*Problem to solve*
Find the line with "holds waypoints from" in the entries below, then reproduce it and every line after it down to and including the line with "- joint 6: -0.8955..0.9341", exactly.
---
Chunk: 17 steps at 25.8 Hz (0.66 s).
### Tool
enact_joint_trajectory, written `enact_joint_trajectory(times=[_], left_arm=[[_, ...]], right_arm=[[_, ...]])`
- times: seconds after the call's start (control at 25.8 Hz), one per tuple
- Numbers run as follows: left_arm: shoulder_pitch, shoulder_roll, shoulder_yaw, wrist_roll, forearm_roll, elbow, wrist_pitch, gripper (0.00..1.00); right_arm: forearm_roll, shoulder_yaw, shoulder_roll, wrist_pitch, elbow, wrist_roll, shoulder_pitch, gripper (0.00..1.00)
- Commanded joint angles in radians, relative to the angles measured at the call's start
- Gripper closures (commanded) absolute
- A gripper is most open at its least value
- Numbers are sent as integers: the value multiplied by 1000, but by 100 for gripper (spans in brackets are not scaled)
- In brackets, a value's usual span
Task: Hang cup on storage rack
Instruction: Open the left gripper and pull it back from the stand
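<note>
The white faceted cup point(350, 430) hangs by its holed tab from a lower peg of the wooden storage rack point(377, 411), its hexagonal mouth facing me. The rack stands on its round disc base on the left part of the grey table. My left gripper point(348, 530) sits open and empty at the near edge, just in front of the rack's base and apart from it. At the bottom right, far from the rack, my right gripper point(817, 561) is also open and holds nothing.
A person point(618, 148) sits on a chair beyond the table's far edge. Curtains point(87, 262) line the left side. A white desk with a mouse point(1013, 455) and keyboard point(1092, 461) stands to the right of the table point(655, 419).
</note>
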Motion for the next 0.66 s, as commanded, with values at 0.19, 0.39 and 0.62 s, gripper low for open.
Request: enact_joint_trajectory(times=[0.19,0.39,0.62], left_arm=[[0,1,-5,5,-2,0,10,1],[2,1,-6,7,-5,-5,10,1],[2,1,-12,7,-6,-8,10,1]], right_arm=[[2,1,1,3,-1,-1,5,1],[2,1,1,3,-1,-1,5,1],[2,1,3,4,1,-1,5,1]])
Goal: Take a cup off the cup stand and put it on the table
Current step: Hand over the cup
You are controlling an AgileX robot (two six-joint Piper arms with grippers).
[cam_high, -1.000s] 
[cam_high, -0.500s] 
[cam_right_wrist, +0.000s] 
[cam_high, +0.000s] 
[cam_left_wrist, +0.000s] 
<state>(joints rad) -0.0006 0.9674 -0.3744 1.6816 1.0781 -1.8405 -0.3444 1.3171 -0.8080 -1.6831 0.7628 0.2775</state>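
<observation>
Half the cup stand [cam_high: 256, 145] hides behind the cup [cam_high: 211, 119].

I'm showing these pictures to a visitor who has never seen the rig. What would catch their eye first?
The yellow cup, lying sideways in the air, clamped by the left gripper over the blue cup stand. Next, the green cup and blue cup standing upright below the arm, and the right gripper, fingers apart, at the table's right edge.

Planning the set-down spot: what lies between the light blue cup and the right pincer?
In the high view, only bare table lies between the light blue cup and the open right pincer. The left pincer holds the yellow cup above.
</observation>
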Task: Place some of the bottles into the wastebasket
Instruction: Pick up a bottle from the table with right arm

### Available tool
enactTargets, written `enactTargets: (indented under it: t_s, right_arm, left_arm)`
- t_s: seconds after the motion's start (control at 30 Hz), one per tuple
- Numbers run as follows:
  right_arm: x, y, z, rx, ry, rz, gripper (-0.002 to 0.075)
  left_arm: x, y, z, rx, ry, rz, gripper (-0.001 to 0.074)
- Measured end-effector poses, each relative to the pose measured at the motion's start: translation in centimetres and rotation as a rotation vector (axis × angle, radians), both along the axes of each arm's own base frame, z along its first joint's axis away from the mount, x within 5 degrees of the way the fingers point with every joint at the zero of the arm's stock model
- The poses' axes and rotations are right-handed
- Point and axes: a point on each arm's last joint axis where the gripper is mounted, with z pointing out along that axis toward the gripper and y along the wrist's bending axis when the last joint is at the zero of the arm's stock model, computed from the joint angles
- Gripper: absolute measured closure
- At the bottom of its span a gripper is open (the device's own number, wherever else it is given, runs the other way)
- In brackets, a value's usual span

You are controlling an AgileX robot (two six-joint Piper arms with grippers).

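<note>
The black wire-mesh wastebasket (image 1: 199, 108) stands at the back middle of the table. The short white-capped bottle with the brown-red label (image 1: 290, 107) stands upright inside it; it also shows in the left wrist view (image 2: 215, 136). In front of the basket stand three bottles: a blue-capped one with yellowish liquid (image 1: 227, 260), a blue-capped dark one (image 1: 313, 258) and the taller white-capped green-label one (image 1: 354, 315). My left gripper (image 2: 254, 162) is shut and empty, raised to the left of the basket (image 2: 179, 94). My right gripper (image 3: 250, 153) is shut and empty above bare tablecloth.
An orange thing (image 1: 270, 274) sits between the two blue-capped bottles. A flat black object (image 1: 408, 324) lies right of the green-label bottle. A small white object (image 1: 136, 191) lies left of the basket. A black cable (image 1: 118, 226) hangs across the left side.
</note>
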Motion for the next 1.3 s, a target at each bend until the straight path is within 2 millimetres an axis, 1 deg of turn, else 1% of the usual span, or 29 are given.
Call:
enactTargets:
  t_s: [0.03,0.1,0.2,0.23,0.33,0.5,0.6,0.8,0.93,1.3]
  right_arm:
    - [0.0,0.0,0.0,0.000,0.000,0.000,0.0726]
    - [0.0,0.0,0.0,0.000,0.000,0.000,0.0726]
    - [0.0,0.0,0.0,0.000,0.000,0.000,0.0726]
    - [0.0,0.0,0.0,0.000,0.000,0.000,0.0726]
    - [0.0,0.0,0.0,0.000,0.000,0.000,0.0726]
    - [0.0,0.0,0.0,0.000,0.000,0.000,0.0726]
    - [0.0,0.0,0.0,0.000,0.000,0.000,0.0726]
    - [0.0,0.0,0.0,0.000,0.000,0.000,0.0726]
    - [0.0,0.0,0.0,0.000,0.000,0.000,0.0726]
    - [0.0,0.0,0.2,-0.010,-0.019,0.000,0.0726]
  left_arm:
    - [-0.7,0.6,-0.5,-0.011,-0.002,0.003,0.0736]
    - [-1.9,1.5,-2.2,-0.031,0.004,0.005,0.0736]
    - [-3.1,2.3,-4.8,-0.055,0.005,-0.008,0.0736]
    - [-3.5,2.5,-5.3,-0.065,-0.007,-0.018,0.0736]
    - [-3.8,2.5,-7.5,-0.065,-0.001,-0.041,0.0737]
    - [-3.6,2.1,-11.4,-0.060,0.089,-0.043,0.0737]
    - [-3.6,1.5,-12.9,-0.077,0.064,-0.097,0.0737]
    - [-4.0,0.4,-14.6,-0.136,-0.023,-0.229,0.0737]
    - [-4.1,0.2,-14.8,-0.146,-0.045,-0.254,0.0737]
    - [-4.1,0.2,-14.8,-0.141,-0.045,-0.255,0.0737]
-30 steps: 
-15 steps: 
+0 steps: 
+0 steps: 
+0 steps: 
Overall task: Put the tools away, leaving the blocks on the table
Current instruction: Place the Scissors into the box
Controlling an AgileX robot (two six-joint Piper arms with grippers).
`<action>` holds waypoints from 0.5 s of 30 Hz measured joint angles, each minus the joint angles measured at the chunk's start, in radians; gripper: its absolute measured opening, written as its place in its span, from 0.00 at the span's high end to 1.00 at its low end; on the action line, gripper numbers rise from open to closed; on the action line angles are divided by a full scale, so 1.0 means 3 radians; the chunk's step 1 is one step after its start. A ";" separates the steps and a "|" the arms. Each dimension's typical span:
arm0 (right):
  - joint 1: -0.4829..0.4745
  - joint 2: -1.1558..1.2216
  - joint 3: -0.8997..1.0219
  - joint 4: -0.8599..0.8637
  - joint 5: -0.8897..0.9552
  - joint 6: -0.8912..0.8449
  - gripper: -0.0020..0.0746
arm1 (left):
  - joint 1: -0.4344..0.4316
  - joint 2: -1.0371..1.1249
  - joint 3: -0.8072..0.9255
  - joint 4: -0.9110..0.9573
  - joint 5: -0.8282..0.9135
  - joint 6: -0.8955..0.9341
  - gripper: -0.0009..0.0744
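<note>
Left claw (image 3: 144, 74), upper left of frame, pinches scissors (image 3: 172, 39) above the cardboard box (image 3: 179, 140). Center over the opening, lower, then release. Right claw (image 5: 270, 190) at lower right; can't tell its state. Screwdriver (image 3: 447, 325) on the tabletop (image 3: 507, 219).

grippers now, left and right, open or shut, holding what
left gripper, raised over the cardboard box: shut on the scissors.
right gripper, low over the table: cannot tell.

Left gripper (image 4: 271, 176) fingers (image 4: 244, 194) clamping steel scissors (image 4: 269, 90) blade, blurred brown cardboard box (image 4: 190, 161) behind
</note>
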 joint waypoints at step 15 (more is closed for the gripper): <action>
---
*Answer section*
`<action>` holds waypoints from 0.5 s of 30 Hz measured joint angles, each minus the joint angles measured at the chunk's start, in radians; gripper: its absolute measured opening, written as its place in its span, from 0.00 at the span's high end to 1.00 at its low end; on the action line, gripper numbers rise from open to closed; on the action line angles are divided by a full scale, so 1.0 means 3 radians; the chunk's step 1 is one step after its start. A ";" separates the steps and a "|" the arms. Each dimension's typical span:
arm0 (right):
  - joint 1: -0.4829..0.4745
  - joint 2: -1.1558..1.2216
  - joint 3: -0.8997..1.0219
  - joint 4: -0.8599..0.8637
  - joint 5: -0.8897..0.9552
  - joint 6: -0.8912..0.8449
  - gripper: -0.0020..0.0746
arm1 (left):
  - joint 1: -0.4344..0.4316
  - joint 2: -1.0371..1.1249
  - joint 3: -0.8072..0.9255
  - joint 4: -0.9110..0.9573
  - joint 5: -0.8282..0.9135
  - joint 6: -0.8955..0.9341

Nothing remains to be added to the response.